Picture: ISTOCK
Picture: ISTOCK

Tougher US Federal Reserve stress tests forced some of Wall Street’s top banks to rein in ambitious plans for pumping out cash to shareholders. But even those diminished returns spell a record payout to investors.

As the central bank’s annual stress tests ended on Thursday, the nation’s four largest lenders — JPMorgan Chase, Bank of America, Wells Fargo and Citigroup — said they would distribute more than $110bn through dividends and stock buybacks, sending their stocks higher in late trading. Even shares of Goldman Sachs and Morgan Stanley — which the Fed blocked from boosting total payouts — held steady.

The Fed’s decisions in the test provided some relief for investors after a record 13 straight days of declines in the S&P 500 Financials Index. In the hours after clearing the test, more than 20 firms described how they would reward their owners over the coming four quarters. Wells Fargo planned to boost payouts more than 70% to about $33bn, while JPMorgan signalled a 16% increase to $32bn.

"Today is about the capital announcements, and what we’re seeing is dividends going up more than 30% on average," said Marty Mosby, an analyst at Vining-Sparks IBG, as announcements were still rolling in. In addition, buybacks mean "share count is going to go down by about 6%-7%", boosting earnings per share, he said.

Wells Fargo rose 3.4% in late trading as of 6.40pm in New York. JPMorgan and Citigroup both advanced at least 1.6%.

The Fed also delivered some bad news. The regulator said it rejected initial proposals from six firms — JPMorgan, Goldman, Morgan Stanley, American Express, M&T Bank and KeyCorp — to make even higher payouts, forcing them to temper their requests. Never have so many firms taken that so-called mulligan (second chance) to finish the exam.

Goldman passed after agreeing to make payouts in line with the average of the past two years. Morgan Stanley maintained the level it paid in the past 12 months. Those plans could still leave them short of regulatory minimums in a severe crisis, the Fed projected. But the regulator let them proceed after considering the effects of one-time charges in the fourth quarter linked to US tax cuts — which are expected to boost future profits.

That leniency contrasted with past years, said David Wright, MD of Deloitte & Touche’s banking and securities regulatory practice.

"They felt they could provide some accommodation to a small number of firms," he said. "I wouldn’t expect this to have happened a few years ago under different leadership at the supervisory agencies."

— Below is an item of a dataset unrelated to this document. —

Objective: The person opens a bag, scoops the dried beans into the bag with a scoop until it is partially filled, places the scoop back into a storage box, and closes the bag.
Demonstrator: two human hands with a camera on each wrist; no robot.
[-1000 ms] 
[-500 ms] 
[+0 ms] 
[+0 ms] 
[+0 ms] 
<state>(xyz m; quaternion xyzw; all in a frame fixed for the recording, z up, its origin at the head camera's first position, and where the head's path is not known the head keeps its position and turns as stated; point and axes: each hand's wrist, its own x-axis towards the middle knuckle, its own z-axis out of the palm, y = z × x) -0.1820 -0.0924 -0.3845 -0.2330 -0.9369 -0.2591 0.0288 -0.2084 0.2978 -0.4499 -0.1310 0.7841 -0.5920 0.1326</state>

The Fed also failed a US subsidiary of Deutsche Bank, citing "widespread and critical deficiencies" in its planning. The widely anticipated rejection limits the unit’s ability to send capital home to Germany and comes as senior executives try to bolster investor confidence. The Frankfurt-based firm said it’s working with regulators and making progress.

The Fed said State Street’s plan was approved on the condition that the company improves its methodology on calculating counterparty exposures under stressed scenarios. The New York-based bank said it "took a conservative approach".

Altogether, firms will distribute about 95% of their profits, the Fed projected, roughly in line with analysts’ estimates. That means that despite their stumbles in the tests, big banks may deliver the $170bn in combined payouts that Wall Street analysts had predicted for the coming 12 months — about $30bn more than in the previous four quarters.

Analysts had anticipated that some firms would probably struggle. Several estimated that Morgan Stanley would increase its payout only slightly and that Goldman Sachs would return less cash. Further hints of trouble emerged last week, when the pair barely passed the test’s first round, based on continuing payouts at past levels.

The Fed’s hypothetical scenarios were much harsher in 2018, including a 65% drop in stock prices and a US economic contraction of as much as 8.9%. The worst point in tests for the past three years didn’t exceed 7.5%. The scenarios created bigger theoretical losses for firms that have large capital markets businesses. Goldman and Morgan Stanley’s earnings rely more on trading and wealth management than bigger rivals, who also do consumer and commercial banking.

The Fed proposed major revisions to its exam programme in April, which will probably be finalized later in 2018 and go into effect with 2019’s test. Banks will no longer fail the quantitative portion, and the hypothetical drop in their capital levels under stress will become a conservation buffer that will be incorporated into their ongoing minimum capital requirements. They can still fail the qualitative portion, which only 18 of the 35 firms being tested are subject to.